Repeat the entries in full. Each line must match exactly.

[SUPPLIED DATA — start]

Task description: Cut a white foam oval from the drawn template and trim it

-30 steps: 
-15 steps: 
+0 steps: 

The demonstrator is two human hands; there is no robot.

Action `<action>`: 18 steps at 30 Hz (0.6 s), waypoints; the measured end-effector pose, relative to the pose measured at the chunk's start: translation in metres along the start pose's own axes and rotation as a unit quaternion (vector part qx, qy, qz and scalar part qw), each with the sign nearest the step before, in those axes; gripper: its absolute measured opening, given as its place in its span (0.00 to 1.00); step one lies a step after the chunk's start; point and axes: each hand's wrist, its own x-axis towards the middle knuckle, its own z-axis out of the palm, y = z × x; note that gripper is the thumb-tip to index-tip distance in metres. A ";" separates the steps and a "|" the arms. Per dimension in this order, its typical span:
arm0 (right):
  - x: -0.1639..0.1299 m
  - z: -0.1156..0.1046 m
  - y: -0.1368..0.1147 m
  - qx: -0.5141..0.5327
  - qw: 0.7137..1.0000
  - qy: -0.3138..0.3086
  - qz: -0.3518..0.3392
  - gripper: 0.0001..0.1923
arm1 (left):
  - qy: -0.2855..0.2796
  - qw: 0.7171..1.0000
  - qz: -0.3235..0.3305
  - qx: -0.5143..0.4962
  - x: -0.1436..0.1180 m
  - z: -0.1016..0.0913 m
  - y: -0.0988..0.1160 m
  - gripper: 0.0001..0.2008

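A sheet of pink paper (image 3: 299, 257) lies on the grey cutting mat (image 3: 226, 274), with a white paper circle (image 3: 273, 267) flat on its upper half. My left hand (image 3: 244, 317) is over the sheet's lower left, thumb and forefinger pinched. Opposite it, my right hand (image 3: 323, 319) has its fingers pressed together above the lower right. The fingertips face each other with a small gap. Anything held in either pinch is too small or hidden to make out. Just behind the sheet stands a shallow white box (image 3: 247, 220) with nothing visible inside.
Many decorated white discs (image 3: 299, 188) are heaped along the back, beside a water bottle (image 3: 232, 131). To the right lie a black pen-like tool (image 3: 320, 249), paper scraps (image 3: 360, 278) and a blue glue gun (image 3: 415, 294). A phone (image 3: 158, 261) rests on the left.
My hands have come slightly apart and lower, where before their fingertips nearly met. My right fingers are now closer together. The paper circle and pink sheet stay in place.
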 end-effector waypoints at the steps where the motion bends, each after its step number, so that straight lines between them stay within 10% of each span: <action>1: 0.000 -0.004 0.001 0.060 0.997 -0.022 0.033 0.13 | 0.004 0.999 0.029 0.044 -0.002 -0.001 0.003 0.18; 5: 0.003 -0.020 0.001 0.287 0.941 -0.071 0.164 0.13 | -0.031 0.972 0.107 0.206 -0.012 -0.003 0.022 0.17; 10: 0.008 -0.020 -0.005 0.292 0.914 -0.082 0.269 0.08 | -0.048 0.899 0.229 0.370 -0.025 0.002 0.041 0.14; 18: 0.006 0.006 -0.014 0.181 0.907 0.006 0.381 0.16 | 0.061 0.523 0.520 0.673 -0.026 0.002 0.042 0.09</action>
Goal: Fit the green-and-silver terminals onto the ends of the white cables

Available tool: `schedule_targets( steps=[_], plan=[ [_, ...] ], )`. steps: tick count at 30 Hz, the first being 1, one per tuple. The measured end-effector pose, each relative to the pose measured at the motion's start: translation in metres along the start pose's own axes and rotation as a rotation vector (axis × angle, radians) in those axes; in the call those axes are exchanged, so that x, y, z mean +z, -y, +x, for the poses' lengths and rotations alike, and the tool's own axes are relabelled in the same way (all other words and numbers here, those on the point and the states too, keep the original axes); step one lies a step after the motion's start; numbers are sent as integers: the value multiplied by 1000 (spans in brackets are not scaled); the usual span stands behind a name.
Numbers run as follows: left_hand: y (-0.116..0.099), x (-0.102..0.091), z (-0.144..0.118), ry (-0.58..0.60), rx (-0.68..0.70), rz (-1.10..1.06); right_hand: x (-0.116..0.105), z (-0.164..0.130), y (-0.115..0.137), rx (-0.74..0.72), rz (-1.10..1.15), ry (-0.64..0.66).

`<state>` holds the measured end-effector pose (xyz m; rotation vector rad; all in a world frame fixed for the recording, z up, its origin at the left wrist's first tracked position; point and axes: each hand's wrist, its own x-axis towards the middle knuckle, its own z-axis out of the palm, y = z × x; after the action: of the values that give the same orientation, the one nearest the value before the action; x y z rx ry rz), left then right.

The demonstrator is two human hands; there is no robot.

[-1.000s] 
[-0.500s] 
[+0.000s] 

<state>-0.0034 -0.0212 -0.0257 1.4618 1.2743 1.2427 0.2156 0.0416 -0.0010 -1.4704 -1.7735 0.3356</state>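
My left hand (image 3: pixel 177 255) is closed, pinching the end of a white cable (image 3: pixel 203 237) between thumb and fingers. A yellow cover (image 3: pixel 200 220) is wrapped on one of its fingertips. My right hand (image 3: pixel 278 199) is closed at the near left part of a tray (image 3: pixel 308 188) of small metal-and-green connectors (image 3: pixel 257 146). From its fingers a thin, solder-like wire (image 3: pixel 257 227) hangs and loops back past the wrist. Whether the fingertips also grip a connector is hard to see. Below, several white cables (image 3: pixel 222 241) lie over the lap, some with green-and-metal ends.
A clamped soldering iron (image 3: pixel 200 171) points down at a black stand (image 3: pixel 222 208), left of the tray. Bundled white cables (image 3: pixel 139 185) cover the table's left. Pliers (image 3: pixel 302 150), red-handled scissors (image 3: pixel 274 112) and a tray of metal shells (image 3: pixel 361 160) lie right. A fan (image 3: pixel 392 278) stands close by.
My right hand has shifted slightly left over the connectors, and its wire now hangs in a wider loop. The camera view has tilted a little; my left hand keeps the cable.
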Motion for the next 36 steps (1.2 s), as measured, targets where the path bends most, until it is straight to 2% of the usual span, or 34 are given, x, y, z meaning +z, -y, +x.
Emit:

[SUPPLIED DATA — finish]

YOUR SOLUTION:
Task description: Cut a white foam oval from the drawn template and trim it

-30 steps: 
-15 steps: 
+0 steps: 

The demonstrator is two human hands; there is no robot.

Action `<action>`: 18 steps at 30 Hz (0.6 s), waypoints; the measured end-effector pose, relative to the pose measured at the chunk's start: translation in metres along the start pose's own axes and rotation as a unit quaternion (vector part qx, qy, qz and scalar part qw), each with the sign nearest the step before, in those axes; gripper: its absolute measured opening, given as its place in its span (0.00 to 1.00); step one lies a step after the chunk's start; point and axes: each hand's wrist, its own x-axis towards the middle knuckle, its own z-axis out of the palm, y = z × x; note that gripper is the thumb-tip to index-tip distance in metres. A ";" separates the steps and a "|" the arms. Per dimension in this order, its typical span:
arm0 (right):
  - x: -0.1639..0.1299 m
  - z: -0.1156..0.1046 m
  - y: -0.1368..0.1147 m
  - qx: -0.5141..0.5327
  - qw: 0.7137..1.0000
  - qy: -0.3138..0.3086
  - qz: -0.3518..0.3392
  - gripper: 0.0001..0.1923
arm1 (left):
  - qy: -0.2855..0.2796
  - qw: 0.7171..1.0000
  - qz: -0.3235..0.3305
  - qx: -0.5143..0.4962
  - x: -0.1436..0.1180 m
  - z: -0.1016..0.0913 m
  - y: -0.0988..0.1160 m
  - gripper: 0.0001..0.2008

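A sheet of pink paper (image 3: 299, 257) lies on the grey cutting mat (image 3: 226, 274), with a white paper circle (image 3: 273, 267) flat on its upper half. My left hand (image 3: 244, 317) is over the sheet's lower left, thumb and forefinger pinched. Opposite it, my right hand (image 3: 323, 319) has its fingers pressed together above the lower right. The fingertips face each other with a small gap. Anything held in either pinch is too small or hidden to make out. Just behind the sheet stands a shallow white box (image 3: 247, 220) with nothing visible inside.
Many decorated white discs (image 3: 299, 188) are heaped along the back, beside a water bottle (image 3: 232, 131). To the right lie a black pen-like tool (image 3: 320, 249), paper scraps (image 3: 360, 278) and a blue glue gun (image 3: 415, 294). A phone (image 3: 158, 261) rests on the left.
My hands have come slightly apart and lower, where before their fingertips nearly met. My right fingers are now closer together. The paper circle and pink sheet stay in place.
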 end-effector waypoints at the steps where the motion bends, each after its step number, so that straight lines between them stay within 10% of each span: <action>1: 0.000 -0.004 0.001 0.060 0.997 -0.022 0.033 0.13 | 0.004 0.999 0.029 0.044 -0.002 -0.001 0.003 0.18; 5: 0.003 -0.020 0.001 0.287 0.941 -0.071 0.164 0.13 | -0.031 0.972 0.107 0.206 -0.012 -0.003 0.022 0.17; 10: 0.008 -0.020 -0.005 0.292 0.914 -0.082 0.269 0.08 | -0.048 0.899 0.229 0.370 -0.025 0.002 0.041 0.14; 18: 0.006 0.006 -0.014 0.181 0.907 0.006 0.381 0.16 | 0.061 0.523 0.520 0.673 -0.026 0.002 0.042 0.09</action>
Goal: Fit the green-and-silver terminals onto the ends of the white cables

Available tool: `schedule_targets( steps=[_], plan=[ [_, ...] ], )`. steps: tick count at 30 Hz, the first being 1, one per tuple. The measured end-effector pose, each relative to the pose measured at the motion's start: translation in metres along the start pose's own axes and rotation as a rotation vector (axis × angle, radians) in those axes; in the call those axes are exchanged, so that x, y, z mean +z, -y, +x, for the poses' lengths and rotations alike, and the tool's own axes are relabelled in the same way (all other words and numbers here, those on the point and the states too, keep the original axes); step one lies a step after the motion's start; numbers are sent as integers: the value multiplied by 1000 (spans in brackets are not scaled); the usual span stands behind a name.
Numbers run as follows: left_hand: y (-0.116..0.099), x (-0.102..0.091), z (-0.144..0.118), ry (-0.58..0.60), rx (-0.68..0.70), rz (-1.10..1.06); right_hand: x (-0.116..0.105), z (-0.164..0.130), y (-0.115..0.137), rx (-0.74..0.72), rz (-1.10..1.15), ry (-0.64..0.66).

`<state>` holds the measured end-effector pose (xyz m; rotation vector rad; all in a world frame fixed for the recording, z up, its origin at the left wrist's first tracked position; point and axes: each hand's wrist, its own x-axis towards the middle knuckle, its own z-axis out of the palm, y = z × x; after the action: of the values that give the same orientation, the one nearest the value before the action; x y z rx ry rz), left then right.

The demonstrator is two human hands; there is no robot.

[-1.000s] 
[-0.500s] 
[+0.000s] 

<state>-0.0034 -0.0212 -0.0257 1.4618 1.2743 1.2427 0.2156 0.0416 -0.0010 -1.4704 -1.7735 0.3356</state>
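My left hand (image 3: pixel 177 255) is closed, pinching the end of a white cable (image 3: pixel 203 237) between thumb and fingers. A yellow cover (image 3: pixel 200 220) is wrapped on one of its fingertips. My right hand (image 3: pixel 278 199) is closed at the near left part of a tray (image 3: pixel 308 188) of small metal-and-green connectors (image 3: pixel 257 146). From its fingers a thin, solder-like wire (image 3: pixel 257 227) hangs and loops back past the wrist. Whether the fingertips also grip a connector is hard to see. Below, several white cables (image 3: pixel 222 241) lie over the lap, some with green-and-metal ends.
A clamped soldering iron (image 3: pixel 200 171) points down at a black stand (image 3: pixel 222 208), left of the tray. Bundled white cables (image 3: pixel 139 185) cover the table's left. Pliers (image 3: pixel 302 150), red-handled scissors (image 3: pixel 274 112) and a tray of metal shells (image 3: pixel 361 160) lie right. A fan (image 3: pixel 392 278) stands close by.
My right hand has shifted slightly left over the connectors, and its wire now hangs in a wider loop. The camera view has tilted a little; my left hand keeps the cable.
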Motion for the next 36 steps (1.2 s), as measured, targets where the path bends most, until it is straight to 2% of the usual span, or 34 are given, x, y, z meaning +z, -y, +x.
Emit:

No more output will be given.